**ASSIGNMENT**
A word-for-word copy of the data, pictures excluded, is what this task asks for.

——

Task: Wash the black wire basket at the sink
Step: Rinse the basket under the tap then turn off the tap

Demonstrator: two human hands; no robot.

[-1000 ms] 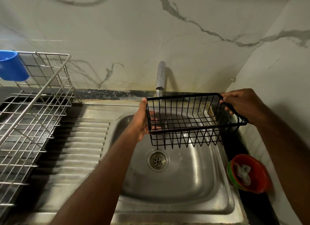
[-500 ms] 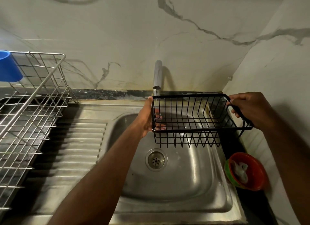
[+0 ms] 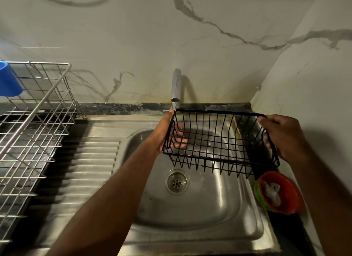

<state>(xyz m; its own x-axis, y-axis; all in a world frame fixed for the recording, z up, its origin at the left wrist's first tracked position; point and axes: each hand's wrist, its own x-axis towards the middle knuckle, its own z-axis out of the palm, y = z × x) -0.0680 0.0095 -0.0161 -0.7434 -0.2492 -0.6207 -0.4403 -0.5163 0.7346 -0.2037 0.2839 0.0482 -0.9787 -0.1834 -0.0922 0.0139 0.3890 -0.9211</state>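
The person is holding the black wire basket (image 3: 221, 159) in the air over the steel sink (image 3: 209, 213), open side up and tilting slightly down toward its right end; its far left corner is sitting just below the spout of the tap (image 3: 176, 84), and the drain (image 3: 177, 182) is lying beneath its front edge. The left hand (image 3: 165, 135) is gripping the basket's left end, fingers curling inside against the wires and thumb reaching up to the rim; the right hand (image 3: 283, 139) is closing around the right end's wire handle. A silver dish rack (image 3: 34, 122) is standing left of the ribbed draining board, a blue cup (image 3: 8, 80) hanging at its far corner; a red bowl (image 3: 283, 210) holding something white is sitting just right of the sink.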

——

**ANSWER AREA**
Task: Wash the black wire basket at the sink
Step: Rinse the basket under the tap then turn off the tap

Demonstrator: two human hands; no robot.

[-1000 ms] 
[-500 ms] 
[+0 ms] 

<state>(xyz m; its own x-axis, y-axis; all in a world frame fixed for the recording, z up, its origin at the left wrist's first tracked position; point and axes: each hand's wrist, its own x-axis towards the middle knuckle, its own z-axis out of the palm, y = z × x) -0.0680 0.0095 -0.0161 -0.7434 -0.2492 -0.6207 -0.4403 -0.5163 0.7346 -0.2037 0.2839 0.0482 -0.9787 -0.1834 -0.0922 0.0139 0.3890 -0.9211</state>
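The person is holding the black wire basket (image 3: 221, 159) in the air over the steel sink (image 3: 209, 213), open side up and tilting slightly down toward its right end; its far left corner is sitting just below the spout of the tap (image 3: 176, 84), and the drain (image 3: 177, 182) is lying beneath its front edge. The left hand (image 3: 165, 135) is gripping the basket's left end, fingers curling inside against the wires and thumb reaching up to the rim; the right hand (image 3: 283, 139) is closing around the right end's wire handle. A silver dish rack (image 3: 34, 122) is standing left of the ribbed draining board, a blue cup (image 3: 8, 80) hanging at its far corner; a red bowl (image 3: 283, 210) holding something white is sitting just right of the sink.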

There's nothing more to this exercise.